ASSIGNMENT:
Within the listing below, filter for "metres" and copy every matching line.
==== DATASET EXCERPT ====
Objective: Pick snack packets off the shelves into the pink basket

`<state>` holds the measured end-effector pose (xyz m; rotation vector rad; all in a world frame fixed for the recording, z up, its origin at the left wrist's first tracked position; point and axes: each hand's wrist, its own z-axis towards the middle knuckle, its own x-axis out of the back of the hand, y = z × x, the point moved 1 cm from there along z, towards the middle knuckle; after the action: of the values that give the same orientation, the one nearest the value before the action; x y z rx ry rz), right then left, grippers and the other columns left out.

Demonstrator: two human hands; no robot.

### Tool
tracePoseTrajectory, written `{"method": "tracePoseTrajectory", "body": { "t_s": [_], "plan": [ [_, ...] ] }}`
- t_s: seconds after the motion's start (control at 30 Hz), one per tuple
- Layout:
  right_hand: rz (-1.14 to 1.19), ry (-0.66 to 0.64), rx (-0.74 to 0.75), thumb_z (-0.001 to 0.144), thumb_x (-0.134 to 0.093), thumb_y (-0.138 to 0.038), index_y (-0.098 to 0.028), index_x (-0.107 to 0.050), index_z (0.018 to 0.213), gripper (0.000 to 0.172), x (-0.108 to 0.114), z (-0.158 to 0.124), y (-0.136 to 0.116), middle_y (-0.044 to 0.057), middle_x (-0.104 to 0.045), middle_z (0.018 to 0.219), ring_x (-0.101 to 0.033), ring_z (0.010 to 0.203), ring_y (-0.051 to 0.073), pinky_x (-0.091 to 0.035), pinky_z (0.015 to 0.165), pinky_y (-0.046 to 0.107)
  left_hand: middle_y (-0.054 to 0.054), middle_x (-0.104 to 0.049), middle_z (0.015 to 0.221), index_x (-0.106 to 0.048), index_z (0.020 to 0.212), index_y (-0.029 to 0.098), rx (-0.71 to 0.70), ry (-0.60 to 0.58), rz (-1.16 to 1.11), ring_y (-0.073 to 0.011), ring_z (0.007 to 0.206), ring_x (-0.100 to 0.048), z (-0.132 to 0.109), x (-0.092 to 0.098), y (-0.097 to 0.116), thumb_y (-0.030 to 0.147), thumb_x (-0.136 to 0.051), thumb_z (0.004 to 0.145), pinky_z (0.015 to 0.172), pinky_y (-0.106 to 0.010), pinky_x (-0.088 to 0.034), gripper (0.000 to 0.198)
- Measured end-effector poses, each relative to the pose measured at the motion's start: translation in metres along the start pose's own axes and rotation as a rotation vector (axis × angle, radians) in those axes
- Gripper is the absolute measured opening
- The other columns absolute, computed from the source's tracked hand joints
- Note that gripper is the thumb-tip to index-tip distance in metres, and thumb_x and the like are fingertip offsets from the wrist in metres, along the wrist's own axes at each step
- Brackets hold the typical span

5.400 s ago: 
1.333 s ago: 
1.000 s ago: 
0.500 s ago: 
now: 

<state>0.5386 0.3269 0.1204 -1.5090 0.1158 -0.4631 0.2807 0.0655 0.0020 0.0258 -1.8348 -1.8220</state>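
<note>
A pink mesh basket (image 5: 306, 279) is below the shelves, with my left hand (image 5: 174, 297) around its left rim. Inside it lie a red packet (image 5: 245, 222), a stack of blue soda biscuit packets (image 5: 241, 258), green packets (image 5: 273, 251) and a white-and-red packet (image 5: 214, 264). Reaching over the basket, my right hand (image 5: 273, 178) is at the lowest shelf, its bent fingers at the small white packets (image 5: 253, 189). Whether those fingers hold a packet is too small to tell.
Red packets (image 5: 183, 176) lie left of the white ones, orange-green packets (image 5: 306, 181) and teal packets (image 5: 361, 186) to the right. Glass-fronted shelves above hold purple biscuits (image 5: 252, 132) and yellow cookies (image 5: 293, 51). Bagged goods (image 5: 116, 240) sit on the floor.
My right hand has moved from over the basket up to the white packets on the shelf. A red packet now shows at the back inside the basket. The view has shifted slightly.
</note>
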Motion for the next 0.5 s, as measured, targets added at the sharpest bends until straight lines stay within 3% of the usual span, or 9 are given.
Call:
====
EXERCISE ANSWER:
- Measured end-effector poses, each relative to the pose measured at the motion's start: translation in metres along the start pose's own axes and rotation as a rotation vector (axis × angle, radians) in those axes
- Note that gripper is the thumb-tip to index-tip distance in metres, and thumb_x and the like are fingertip offsets from the wrist in metres, along the wrist's own axes at each step

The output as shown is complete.